Ya Allah, jika takdir untukku memang yang terbaik. Buatlah aku menerimanya dengan ikhlas. Dan tolong bantu aku melupakan apa yang seharusnya tak usah kukenali.
Untaian doa demi doa ia keluarkan pada malam itu, Raida berharap dalam perjalanan hidupnya Allah senantiasa menemani dan mengarahkan pada jalan yang benar.

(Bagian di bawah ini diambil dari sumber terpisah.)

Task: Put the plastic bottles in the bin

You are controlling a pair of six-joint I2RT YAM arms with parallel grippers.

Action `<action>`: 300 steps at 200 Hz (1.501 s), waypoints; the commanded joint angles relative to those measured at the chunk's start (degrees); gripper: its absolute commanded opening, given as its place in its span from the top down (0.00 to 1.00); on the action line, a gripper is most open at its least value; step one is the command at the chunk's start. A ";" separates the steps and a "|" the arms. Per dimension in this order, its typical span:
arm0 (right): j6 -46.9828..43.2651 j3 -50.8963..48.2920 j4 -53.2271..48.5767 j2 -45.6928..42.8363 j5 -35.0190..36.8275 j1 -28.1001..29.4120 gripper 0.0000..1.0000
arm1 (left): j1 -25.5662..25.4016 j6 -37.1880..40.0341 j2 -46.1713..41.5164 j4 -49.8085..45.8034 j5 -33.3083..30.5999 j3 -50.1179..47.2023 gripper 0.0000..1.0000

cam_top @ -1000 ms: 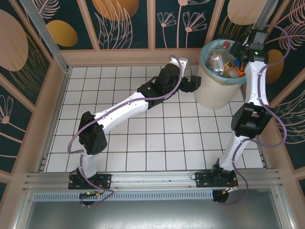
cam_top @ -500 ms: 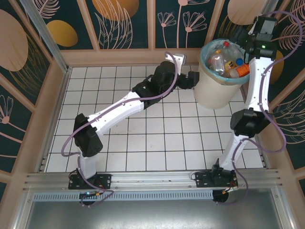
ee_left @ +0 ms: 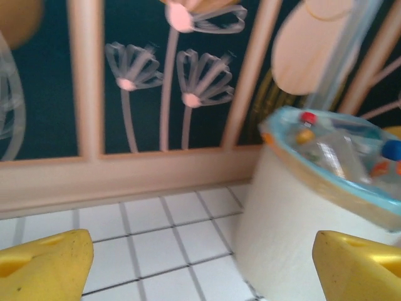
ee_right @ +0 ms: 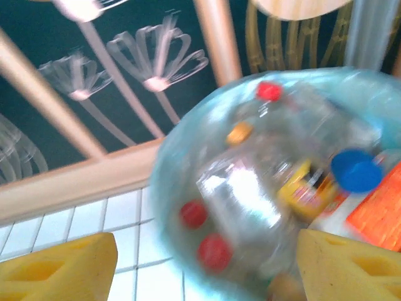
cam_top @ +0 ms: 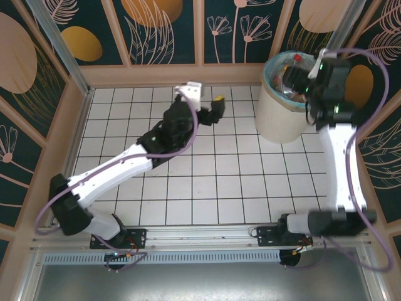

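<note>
Bottles: plastic bottles (ee_right: pixel 250 188) heaped inside the bin (cam_top: pixel 279 119).
Handling: probably light, thin-walled, slick and easily crushed; best taken across the body or at the neck.
Left claw (ee_left: pixel 200 263): spread wide, empty, just beside the bin.
Right claw (ee_right: pixel 207 263): spread wide, empty, above the bin.
Writing: labels too blurred to read.

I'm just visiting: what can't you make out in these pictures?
1. How many bottles lie in the bin: the right wrist view is blurred, and in the top view the right arm covers part of the bin's mouth.
2. What the labels say: smeared in the right wrist view, too small in the top view.
3. The bin's right side: cut off by the right edge of the left wrist view.
</note>
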 commanded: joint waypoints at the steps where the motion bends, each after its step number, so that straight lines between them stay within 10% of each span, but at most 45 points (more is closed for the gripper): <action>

Kegiatannya berhenti ketika mendengar suara yang menganggu keluar dari handphone yang ada di atas nakas. Gadis itu kemudian mengusap wajahnya, lalu membereskan sajadah dan mungkena terlebih dahulu.
Tangannya meraih, dan melihat siapa si pengirim pesan malam-malam seperti ini.
"Astagfirullah!" Mata Raida membulat sempurna, dadanya bergemuruh hebat. Bagaimana tidak, yang mengirm pesan itu ialah Arvan ....
Tanpa berfikir lebih lama, dibukanya pesan itu.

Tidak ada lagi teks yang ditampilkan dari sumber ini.